Estas falhas ao nível da cobertura nos serviços de urgência levaram o PSD e o Chega a pedir a demissão da ministra Marta Temido, enquanto Bloco e PCP protestaram contra a falta de investimento do Governo no Serviço Nacional de Saúde (SNS).

Já na semana passada, aconteceu talvez o mais grave problema interno nas equipas governativas formadas por António Costa desde novembro de 2015. No passado dia 29, a dois dias do início do congresso do PSD, que marcou a entrada em funções do novo presidente Luís Montenegro, o ministro das Infraestruturas, Pedro Nuno Santos, fez publicar por via de um seu secretário de Estado um despacho sobre a futura solução aeroportuária para a região de Lisboa sem aparente conhecimento do primeiro-ministro, que se encontrava na cimeira da NATO em Madrid.

Nessa mesma noite, Pedro Nuno Santos assumiu as soluções de construção imediata do aeroporto do Montijo e mais tarde do aeroporto de Alcochete. Mas Pedro Nuno Santos foi ainda mais longe: Contrariou frontalmente a posição de António Costa, segundo a qual esta matéria requer um consenso com o maior partido da oposição, e assumiu que o Presidente da República não tinha sido consultado sobre essa solução.

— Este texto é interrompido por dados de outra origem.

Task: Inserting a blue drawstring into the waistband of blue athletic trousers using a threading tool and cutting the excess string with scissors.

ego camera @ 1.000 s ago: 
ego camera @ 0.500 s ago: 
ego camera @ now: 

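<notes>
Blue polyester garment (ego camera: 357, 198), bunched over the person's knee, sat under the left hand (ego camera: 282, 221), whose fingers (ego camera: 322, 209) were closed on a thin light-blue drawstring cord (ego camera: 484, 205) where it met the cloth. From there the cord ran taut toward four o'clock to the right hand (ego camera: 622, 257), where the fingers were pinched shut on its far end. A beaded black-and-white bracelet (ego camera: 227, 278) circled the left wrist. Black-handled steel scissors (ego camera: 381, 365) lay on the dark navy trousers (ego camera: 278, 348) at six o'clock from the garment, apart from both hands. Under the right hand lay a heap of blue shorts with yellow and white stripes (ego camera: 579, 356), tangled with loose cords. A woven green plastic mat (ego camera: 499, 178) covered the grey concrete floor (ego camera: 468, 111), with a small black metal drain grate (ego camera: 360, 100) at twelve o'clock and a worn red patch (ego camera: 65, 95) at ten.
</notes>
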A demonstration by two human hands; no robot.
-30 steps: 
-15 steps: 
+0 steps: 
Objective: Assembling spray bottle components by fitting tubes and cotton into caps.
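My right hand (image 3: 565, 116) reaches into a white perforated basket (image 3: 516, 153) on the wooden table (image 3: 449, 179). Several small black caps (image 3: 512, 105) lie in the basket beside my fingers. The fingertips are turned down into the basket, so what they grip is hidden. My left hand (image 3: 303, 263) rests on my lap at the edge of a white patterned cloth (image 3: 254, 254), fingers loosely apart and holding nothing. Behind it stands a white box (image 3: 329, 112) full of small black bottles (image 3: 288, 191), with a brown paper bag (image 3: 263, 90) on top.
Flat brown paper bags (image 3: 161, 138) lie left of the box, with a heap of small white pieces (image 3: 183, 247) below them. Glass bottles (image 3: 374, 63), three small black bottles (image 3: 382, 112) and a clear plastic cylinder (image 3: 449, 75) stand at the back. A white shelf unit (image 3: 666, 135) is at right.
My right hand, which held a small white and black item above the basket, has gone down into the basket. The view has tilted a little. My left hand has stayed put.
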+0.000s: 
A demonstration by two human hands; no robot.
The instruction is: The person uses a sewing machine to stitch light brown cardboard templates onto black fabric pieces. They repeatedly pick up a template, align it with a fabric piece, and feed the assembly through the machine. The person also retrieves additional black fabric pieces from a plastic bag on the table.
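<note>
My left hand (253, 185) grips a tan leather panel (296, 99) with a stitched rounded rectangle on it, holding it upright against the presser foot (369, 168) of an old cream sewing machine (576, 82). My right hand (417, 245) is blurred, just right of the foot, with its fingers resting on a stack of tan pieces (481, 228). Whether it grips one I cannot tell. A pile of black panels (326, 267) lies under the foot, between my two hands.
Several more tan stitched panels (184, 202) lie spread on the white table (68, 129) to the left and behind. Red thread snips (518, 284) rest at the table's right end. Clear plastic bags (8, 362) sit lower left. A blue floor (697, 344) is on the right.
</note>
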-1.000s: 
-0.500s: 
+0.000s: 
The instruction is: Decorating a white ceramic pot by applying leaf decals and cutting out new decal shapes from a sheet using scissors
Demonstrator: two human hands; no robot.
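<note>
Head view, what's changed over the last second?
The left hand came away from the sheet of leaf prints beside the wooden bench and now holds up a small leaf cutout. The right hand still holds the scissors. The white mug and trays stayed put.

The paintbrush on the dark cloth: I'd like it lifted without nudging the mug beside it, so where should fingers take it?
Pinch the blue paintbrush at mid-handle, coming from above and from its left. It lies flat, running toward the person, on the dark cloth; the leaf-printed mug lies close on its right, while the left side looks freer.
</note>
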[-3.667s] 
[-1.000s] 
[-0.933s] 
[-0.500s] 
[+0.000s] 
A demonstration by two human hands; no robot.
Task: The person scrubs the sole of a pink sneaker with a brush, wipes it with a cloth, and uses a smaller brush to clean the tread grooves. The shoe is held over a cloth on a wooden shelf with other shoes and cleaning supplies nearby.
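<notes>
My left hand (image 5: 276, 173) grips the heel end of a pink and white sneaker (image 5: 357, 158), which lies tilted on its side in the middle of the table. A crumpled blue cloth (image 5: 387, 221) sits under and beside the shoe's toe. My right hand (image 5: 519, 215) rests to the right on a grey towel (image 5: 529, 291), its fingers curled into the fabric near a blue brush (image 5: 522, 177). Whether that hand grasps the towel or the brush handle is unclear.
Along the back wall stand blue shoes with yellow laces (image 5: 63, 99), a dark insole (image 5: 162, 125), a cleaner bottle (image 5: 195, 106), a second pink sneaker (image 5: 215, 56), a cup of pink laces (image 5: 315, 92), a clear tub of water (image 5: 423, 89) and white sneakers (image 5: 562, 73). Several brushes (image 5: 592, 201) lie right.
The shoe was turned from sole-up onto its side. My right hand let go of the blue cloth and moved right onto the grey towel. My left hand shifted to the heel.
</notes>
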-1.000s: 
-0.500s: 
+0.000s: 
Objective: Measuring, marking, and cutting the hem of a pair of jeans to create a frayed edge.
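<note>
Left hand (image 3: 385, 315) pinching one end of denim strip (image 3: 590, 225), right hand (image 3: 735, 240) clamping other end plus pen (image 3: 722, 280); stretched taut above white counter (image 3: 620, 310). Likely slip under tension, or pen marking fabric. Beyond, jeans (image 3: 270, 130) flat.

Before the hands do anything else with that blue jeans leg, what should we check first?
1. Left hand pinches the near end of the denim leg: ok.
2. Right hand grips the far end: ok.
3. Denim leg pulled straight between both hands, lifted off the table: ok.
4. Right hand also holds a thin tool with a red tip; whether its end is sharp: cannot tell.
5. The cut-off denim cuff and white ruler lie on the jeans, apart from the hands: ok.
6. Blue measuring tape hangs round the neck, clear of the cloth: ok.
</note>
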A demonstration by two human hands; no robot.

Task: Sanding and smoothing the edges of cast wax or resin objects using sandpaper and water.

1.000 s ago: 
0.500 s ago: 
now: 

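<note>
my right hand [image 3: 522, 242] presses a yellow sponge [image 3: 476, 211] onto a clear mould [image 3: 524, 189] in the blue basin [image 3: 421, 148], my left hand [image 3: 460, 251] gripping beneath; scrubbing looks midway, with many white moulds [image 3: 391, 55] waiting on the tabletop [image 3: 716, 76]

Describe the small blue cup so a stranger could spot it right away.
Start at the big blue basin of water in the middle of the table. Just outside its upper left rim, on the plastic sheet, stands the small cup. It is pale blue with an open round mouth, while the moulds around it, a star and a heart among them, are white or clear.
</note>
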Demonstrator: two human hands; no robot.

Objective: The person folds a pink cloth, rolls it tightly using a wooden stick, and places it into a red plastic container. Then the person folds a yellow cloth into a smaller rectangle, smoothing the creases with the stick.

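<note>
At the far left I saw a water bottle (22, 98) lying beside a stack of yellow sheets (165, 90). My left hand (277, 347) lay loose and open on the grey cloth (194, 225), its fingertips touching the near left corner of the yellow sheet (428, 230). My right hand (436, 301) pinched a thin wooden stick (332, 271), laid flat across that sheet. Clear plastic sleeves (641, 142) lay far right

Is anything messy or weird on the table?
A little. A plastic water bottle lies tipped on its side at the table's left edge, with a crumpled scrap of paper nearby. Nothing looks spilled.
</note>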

Na manhã seguinte, antes de regressar a Lisboa, o primeiro-ministro determinou ao ministro que revogasse o seu despacho e reiterou que a solução do aeroporto deveria partir de um consenso com o PSD, acrescentando, ainda, que se trata de uma matéria em relação à qual o Presidente da República tem de ser informado.

Face ao teor da posição de António Costa, a generalidade dos observadores políticos antecipou que este caso terminaria com a demissão do ministro, mas isso não aconteceu.